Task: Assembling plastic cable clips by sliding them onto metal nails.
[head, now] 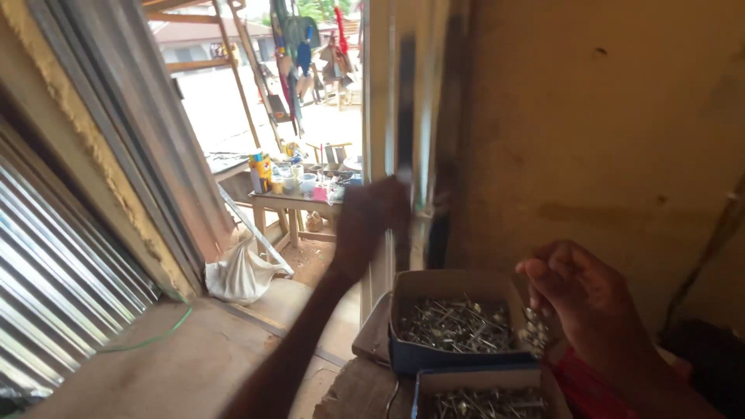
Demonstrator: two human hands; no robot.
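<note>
A bare tan wall (605, 116) fills the right side, with corrugated sheets (54, 264) leaning at the left and an open doorway between them. Outside stands a small bench (299, 203) crowded with cups and bottles; a white sack (240, 275) lies by the threshold. Low in front sit two open boxes of nails (454, 322), one just behind the other. The left hand (369, 221) is raised and closed around a dark upright bar (405, 147), blurred. The right hand (578, 291) hovers beside the upper box, fingers pinched on a small cluster of nails (534, 330).
</note>
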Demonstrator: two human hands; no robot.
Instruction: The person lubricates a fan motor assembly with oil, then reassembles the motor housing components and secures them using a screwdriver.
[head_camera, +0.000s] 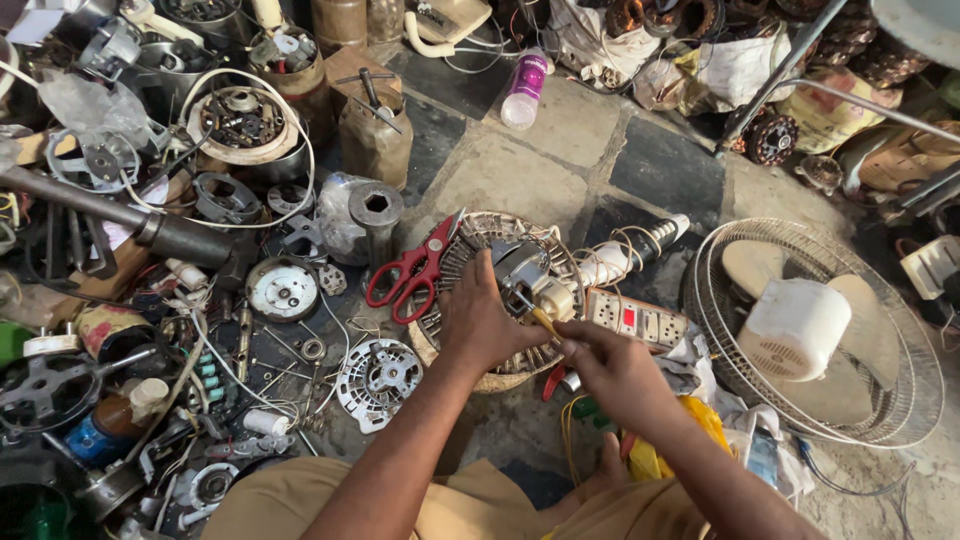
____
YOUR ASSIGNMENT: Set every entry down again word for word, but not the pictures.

TASK ANSWER:
Task: Assembling plastic cable clips by sliding them onto metal nails.
[head, now] 
Demonstrator: two human hands; no robot.
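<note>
A bare tan wall (605, 116) fills the right side, with corrugated sheets (54, 264) leaning at the left and an open doorway between them. Outside stands a small bench (299, 203) crowded with cups and bottles; a white sack (240, 275) lies by the threshold. Low in front sit two open boxes of nails (454, 322), one just behind the other. The left hand (369, 221) is raised and closed around a dark upright bar (405, 147), blurred. The right hand (578, 291) hovers beside the upper box, fingers pinched on a small cluster of nails (534, 330).
</note>
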Demonstrator: two human hands; no robot.
Instruction: The person lubricates a fan motor assembly with oil, then reassembles the motor housing components and secures them using a screwdriver.
[head_camera, +0.000s] 

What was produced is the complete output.